_Instructions for the task_
The answer is one number: how many lines in the data below hold "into".
====== The records
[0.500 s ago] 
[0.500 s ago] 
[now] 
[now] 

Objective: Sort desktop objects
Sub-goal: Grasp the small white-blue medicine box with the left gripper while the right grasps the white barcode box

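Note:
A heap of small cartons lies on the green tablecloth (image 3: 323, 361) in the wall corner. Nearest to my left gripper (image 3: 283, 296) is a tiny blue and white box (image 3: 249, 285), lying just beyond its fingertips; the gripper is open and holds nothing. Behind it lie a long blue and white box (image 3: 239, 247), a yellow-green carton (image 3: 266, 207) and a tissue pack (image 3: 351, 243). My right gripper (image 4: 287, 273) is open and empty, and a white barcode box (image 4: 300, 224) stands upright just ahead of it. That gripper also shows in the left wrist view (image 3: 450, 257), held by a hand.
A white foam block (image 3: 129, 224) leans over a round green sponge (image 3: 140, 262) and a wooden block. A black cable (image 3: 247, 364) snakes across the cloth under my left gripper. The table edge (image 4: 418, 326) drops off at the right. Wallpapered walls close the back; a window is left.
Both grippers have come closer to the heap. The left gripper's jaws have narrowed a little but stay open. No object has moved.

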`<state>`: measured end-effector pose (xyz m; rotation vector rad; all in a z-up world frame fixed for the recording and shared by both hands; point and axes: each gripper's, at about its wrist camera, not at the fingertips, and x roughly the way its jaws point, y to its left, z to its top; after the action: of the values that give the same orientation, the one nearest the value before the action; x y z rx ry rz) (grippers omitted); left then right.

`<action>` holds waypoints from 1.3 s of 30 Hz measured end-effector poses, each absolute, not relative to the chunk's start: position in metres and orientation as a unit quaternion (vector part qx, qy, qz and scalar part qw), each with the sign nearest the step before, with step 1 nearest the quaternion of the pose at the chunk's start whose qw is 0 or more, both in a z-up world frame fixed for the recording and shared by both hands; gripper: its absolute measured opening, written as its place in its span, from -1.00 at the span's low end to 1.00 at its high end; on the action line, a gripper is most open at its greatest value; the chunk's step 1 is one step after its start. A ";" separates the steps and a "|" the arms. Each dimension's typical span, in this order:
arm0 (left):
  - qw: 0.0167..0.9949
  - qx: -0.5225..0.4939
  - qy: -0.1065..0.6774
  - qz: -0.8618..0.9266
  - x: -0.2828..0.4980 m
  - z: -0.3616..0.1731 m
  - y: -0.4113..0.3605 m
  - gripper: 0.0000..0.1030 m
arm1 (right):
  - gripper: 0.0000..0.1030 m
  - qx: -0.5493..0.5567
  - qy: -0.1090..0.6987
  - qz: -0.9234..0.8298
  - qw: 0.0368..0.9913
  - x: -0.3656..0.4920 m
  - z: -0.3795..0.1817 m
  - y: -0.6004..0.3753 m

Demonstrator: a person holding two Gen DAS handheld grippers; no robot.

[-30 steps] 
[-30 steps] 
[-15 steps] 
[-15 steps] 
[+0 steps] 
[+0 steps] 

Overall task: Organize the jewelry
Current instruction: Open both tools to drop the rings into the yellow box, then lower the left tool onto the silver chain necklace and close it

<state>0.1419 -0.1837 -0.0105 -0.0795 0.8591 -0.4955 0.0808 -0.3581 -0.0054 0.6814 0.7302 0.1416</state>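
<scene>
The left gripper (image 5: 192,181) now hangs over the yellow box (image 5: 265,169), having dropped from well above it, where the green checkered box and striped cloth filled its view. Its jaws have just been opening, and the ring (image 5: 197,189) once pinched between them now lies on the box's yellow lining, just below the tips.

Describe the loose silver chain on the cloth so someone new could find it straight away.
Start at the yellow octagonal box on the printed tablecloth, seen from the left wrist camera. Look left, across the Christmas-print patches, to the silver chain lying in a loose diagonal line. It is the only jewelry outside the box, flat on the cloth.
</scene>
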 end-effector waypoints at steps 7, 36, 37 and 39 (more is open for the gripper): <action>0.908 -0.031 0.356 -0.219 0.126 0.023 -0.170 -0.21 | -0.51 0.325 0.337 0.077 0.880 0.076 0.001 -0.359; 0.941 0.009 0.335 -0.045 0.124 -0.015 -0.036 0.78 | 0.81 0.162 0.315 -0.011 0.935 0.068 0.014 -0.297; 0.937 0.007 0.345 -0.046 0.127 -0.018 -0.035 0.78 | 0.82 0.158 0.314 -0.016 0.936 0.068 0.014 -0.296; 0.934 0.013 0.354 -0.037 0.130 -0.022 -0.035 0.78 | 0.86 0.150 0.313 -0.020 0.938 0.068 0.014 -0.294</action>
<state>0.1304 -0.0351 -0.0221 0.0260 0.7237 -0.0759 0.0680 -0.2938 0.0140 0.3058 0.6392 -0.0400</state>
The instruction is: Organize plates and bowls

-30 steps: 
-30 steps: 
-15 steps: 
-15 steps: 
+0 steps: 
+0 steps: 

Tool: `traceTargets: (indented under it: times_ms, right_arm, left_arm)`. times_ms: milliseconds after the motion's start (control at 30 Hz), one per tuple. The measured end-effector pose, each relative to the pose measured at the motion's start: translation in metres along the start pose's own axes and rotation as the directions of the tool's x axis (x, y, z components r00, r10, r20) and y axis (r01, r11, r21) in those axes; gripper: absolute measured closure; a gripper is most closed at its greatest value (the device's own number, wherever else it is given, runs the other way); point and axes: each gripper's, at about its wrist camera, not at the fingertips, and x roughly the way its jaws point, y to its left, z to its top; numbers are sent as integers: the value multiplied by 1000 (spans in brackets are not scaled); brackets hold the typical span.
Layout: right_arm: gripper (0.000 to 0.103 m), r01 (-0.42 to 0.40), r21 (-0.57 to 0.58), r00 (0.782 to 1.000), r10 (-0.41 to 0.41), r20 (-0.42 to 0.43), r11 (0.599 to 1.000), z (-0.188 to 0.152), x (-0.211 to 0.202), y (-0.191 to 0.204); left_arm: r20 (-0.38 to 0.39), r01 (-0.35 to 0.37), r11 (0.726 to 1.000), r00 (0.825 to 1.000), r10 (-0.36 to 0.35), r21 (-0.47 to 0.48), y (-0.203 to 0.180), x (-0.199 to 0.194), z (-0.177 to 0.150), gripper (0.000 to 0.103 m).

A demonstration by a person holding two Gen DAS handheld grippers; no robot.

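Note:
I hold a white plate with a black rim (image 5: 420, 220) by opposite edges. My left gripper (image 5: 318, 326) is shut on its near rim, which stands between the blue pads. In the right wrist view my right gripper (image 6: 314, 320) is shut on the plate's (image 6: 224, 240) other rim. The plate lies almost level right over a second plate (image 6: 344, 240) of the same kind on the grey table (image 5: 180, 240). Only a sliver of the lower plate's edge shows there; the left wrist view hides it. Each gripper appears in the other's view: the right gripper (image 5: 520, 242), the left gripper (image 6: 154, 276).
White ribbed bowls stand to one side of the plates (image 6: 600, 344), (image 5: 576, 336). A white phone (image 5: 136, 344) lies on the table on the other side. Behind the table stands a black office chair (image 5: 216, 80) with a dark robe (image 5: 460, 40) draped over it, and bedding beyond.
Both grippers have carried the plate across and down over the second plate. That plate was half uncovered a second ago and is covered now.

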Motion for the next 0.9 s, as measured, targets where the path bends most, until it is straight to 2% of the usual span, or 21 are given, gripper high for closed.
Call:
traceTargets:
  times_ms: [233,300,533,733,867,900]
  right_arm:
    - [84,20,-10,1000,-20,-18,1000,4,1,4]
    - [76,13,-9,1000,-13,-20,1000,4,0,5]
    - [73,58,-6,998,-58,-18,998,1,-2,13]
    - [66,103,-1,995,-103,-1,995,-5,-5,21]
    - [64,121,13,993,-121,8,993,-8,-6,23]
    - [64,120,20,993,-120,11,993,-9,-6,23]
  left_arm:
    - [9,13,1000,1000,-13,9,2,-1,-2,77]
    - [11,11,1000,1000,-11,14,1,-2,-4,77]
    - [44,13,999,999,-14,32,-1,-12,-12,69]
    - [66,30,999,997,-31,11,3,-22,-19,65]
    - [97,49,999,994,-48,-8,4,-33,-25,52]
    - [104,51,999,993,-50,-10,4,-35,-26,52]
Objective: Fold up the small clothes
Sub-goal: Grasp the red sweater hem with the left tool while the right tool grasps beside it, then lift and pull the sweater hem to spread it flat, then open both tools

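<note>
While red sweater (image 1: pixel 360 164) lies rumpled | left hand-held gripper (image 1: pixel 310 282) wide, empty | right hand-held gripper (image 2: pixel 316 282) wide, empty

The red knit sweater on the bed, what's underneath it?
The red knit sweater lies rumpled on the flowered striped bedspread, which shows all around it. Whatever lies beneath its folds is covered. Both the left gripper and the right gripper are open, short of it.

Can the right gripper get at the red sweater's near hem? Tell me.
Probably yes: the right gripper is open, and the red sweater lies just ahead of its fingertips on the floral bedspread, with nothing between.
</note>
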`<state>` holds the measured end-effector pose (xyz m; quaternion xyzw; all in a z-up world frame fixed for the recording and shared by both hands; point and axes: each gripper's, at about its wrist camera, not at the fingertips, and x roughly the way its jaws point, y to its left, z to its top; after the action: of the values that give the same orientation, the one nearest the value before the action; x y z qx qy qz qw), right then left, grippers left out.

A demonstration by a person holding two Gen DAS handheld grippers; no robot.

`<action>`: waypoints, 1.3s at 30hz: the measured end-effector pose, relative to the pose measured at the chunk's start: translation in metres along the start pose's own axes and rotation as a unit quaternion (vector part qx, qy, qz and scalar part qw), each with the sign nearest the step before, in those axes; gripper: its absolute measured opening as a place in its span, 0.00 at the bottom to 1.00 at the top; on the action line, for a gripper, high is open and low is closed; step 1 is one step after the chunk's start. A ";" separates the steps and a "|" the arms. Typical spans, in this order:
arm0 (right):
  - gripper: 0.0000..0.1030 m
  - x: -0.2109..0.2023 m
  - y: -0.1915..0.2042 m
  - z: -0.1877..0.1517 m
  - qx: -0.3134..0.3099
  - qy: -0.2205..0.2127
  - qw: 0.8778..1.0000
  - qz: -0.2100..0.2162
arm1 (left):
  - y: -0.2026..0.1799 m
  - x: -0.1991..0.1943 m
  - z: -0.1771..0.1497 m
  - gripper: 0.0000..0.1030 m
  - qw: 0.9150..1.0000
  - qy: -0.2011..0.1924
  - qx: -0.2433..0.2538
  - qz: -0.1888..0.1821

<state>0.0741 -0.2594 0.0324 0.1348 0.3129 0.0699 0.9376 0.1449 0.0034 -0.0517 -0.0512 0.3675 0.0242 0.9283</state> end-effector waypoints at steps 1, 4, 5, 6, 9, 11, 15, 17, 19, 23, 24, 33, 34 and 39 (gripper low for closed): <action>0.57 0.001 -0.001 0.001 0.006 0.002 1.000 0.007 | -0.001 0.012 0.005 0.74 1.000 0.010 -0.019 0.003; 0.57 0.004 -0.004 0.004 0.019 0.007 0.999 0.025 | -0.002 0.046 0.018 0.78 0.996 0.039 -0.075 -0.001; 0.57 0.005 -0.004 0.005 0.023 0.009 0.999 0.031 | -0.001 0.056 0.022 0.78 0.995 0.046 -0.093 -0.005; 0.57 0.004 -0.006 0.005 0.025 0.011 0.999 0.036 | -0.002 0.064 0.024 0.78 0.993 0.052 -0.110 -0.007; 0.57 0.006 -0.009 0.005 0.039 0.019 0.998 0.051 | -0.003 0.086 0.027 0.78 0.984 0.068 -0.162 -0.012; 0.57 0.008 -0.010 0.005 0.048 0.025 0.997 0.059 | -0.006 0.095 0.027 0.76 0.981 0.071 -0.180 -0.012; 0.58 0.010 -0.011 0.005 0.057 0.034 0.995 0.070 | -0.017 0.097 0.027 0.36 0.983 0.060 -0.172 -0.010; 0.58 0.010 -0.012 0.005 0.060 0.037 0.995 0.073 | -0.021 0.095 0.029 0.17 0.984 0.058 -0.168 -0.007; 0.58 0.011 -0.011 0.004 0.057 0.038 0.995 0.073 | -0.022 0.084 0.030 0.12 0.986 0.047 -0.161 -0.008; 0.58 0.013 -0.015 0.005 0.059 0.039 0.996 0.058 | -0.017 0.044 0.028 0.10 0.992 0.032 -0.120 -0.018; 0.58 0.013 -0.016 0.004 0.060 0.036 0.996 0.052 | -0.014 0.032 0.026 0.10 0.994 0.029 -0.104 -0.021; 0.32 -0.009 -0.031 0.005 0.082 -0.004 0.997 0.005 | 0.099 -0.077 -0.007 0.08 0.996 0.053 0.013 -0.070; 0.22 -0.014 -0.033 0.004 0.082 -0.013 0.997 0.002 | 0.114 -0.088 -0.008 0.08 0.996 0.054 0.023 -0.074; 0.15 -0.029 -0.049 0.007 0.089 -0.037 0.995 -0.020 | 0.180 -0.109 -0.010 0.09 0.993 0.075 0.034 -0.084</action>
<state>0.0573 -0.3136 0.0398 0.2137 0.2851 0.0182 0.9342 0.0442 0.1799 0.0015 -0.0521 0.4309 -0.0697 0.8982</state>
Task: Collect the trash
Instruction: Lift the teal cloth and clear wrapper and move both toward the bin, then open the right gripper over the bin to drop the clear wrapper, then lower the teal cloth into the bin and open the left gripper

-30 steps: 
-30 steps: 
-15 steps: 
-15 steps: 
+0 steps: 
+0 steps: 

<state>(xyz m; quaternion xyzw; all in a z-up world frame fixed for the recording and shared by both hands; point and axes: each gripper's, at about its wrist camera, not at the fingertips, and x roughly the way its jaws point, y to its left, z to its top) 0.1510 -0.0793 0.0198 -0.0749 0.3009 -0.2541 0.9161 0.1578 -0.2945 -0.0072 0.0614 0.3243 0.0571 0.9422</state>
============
_Output_
2